The exceptional architecture and impressive electrical conductivity of the GO layer position it as a superior two-dimensional material for biosensor applications. This allows for precise and highly sensitive detection of a wide range of targets, including viruses, cancer cells, bacteria, Alzheimer’s biomarkers, various biological substances, and environmental agents26,27,28,29,30. CH enhances the physical strength of biosensors and incorporates amino functional groups31. The incorporation of GO into surface plasmon resonance sensors has recently led to marked enhancements in the accuracy of detecting biological compounds across different sample types32,33,34. These sensors, which utilize GO to enhance surface plasmons, have extensive applications in medicine, industry, and agriculture due to their compact size and exceptional detection capabilities35,36. Incorporating compounds with functional groups alongside GO in the design of surface plasmon resonance biosensors is a common practice. A specific type of nanocomposite based on GO is expected to detect AML [29,30,31] effectively. Our study focuses on a nanocomposite composed of CH and GO for detecting AML. CH was selected for its abundant –OH and –NH3 groups, which enhance GO’s affinity towards substances, and its ability to form films that aid in the assembly of the nanocomposite on a substrate37. By combining GO and CH, we can leverage the strengths of each component to detect AML without the need for bio-label38.

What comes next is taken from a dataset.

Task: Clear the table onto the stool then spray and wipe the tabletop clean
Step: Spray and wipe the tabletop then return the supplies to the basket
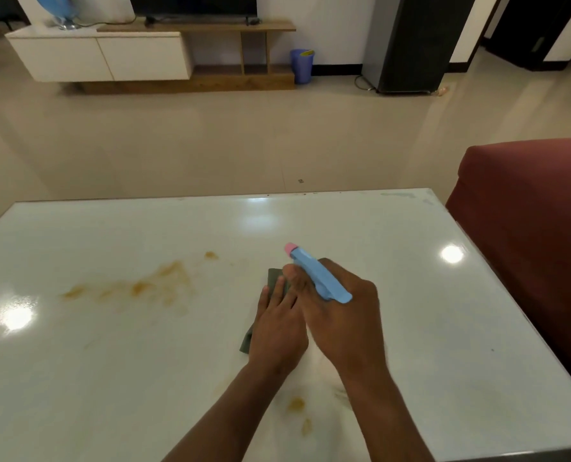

This research involved modifying the surface of a plasmonic optical fiber (POF) with a GOCH composite to create a biosensor for AML detection. The biosensor was various lengths of the detection area were tested. The surface of the composite was analyzed using FE-SEM (MIRA3 TESCAN). The biosensor was modeled using Langmuir and Sips isotherms, with the Sips model showing better convergence. It had a sensitivity of 2315 nmµM−1 and an affinity coefficient of 0.341. The sensor’s results were validated using real samples and the HPLC method. The stability of the biosensor was tested, showing only a 2.5% decrease over 20 days, which was deemed acceptable.
Material and method
Preparation of GOCH
A revised two-stage synthesis strategy was employed to fabricate the GOCH nanocomposite, drawing on established protocols from existing literature. Initially, a stable dispersion of graphene oxide (GO) was prepared by dispersing 6.0 mg of GO powder into 3.0 mL of double-distilled water, followed by ultrasonication for two hours, yielding a final GO concentration of 2 mg/mL. In parallel, chitosan (CH) was processed by dissolving 0.5 g of its powder in 100 mL of 0.05 M acetic acid, with continuous vigorous stirring maintained overnight, ensuring the chitosan acquired a positive charge. Subsequently, equal volumes of the GO and CH dispersions were thoroughly mixed and again exposed to ultrasonication for an additional two hours, promoting the formation of a uniformly blended GOCH suspension. During this mixing phase, amide bonds were established between the carboxyl functionalities present on GO and the amine groups of CHs, proceeding through a classic nucleophilic addition reaction. This ensured successful covalent integration of both components within the nanocomposite matrix38.
Sensing structure
The sensor system’s structural structure is shown in Fig. 1, which also has a multimode fiber (MMF) and single-mode fiber (SMF) sensing probe. To induce SPR, an Au coating was first deposited on the SMF using an ion sputtering device (SAINTJS-1600). Then, using the dip coating technique, a GOCH nanocomposite layer was produced and applied to the sensor head. The experimental setup includes an ocean spectrometer, a Y-type fiber (Ocean Optics, BIF125-VIS–NIR), and a halogen light source (wavelength range: 380–1100 nm). Light from the source passed through one end of the Y-fiber onto the sensing probe, which reflected the light signal to the spectrometer, and then can be analyzed39,40,41. The output spectrum displayed resonance dip that varied in response to changes in AML concentration, each with distinct sensitivities. As a result, the sensor was capable of simultaneously measuring AML concentration.
Method and theory base
SPR, which normally happens at the border between a metal and a dielectric medium, is the fiber optic SPR sensor’s base. Two electromagnetic waves will resonate if they have matching wave vectors and frequencies with the same propagation direction42. At the metal-medium interface, the evanescent wave produced by complete reflection may exist through the metal layer if the metal layer is thinner than the effective depth of the evanescent wave. An explanation of the wave vector of evanescent wave in the x-direction is as follows:
where ω and θ represent the frequency and angle of the incident light, respectively, and ε0 is the fiber core dielectric constant. The surface plasmon wave oscillates in the z-direction if the metal film plane is oriented in the xy-direction39. Only p-polarized light may cause SPR in POF sensors. The intensity of the reflected light is represented by the
where Rp is the reflective ratio of the p-polarized light, \(N = \frac{D}{L\tan \theta }\)(with D being the fiber diameter and L being the sensing region length), dm represents the thickness of the metal film, rfm, and rme represent the reflection coefficients of the fiber-metal, and metal-GOCH interfaces, respectively39.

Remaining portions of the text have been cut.